Sergei Petrunia talked about explain and optimize statements. Query plan sometimes does not correspond with reality and we need to show stats, like row stats, especially stats per table. MySQL's ANALYSE is inspired by EXPLAIN ANALYZE from PostgreSQL and Oracle, and in comparison to EXPLAIN alone, it not only optimizes the statement, but also executes it and shows some stats. It shows comparison between rows guessed and real rows count read. A general use case is that big discrepancies are worth investigating.
Filtered fields can tell how many rows were read and then discarded, which suggests to add indexes, which is always a trade-off between faster reads or faster writes.
ANALYZE statement can fix table's histogram that positively influences execution plan.
EXPLAIN may return json which might be read better, values prefixed with r_ are from ANALYZE part. We can see information like buffer sizes used or cache hit ratio as well.
An example showed by Sergei explained how to use that all to see which sub-queries caused the biggest performance issues.
ANALYZE works fine to show also range selects.
Current cons are that explain statement sometimes lies. ANALYZE may be much more right.
During Q&A, it was mentioned that histograms are better for selectivity than cost model, which is what MySQL uses them for.

Rolling out Global Transaction IDs at Dropbox

Rene Cannao spoke about experiences with GTID in Dropbox. Typically we have at least 2 slaves, Dropbox has two masters (one basically a slave of the original) and every master also has own slave.  Binary logs are important, classic approach uses file and position.
In case of non-GTID deployment, on slaves, the file names and positions are not same as on the master, which may be tricky especially when we have nested replication, because the second slave does not know where to start replication after the middle slave crashes.

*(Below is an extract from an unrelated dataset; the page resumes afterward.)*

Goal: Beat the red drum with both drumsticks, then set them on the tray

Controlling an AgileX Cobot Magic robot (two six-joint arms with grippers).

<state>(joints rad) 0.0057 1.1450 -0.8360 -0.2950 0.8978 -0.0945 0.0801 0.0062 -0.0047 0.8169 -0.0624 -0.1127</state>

GTID consists of UUID of source and transaction ID and since it is the same across the all cluster, it makes the recovery easier -- the slaves simply know where to begin the recovery. Slave just uses master_auto_position =1.
The use case Rene showed, utilized also enforce_gtid_consistency, log_slave..., gtid, binlog... options.
He went through procedure of enabling GTID either offline (requires to turn off the cluster for some time) or online (without restarting all servers at once).
Sometimes there might be problem with zoombie slaves, time-outing.

MariaDB CONNECT Storage Engine: Simplify heterogeneous data access

Serge Frezefond talking about Connect plugin in MariaDB, that can access data from other sources. Features like ability to specify options when creating a table of type connect or auto discover structure of the file makes this plugin quite easily usable. With table type ODBC, we can use syntax like PRIOR statement that does not exists in MySQL. It also allows to create a triger that runs some command on an entry execution.
We can also query different databases at the same time, like Oracle DB and PostgreSQL. The XML option supports xpath syntax to describtion of which tag corresponds with which column.
JSON does not replace integrated JSON support (already in MySQL, comming soon in MariaDB) but can add extrrnal JSON source into the db.. The structure of JSON needs to be addressed, and it is done by setting a starting point for the table. Jpath spec is used for aggregation..
Most of the stuff are writable also, but the performance is not always perfect.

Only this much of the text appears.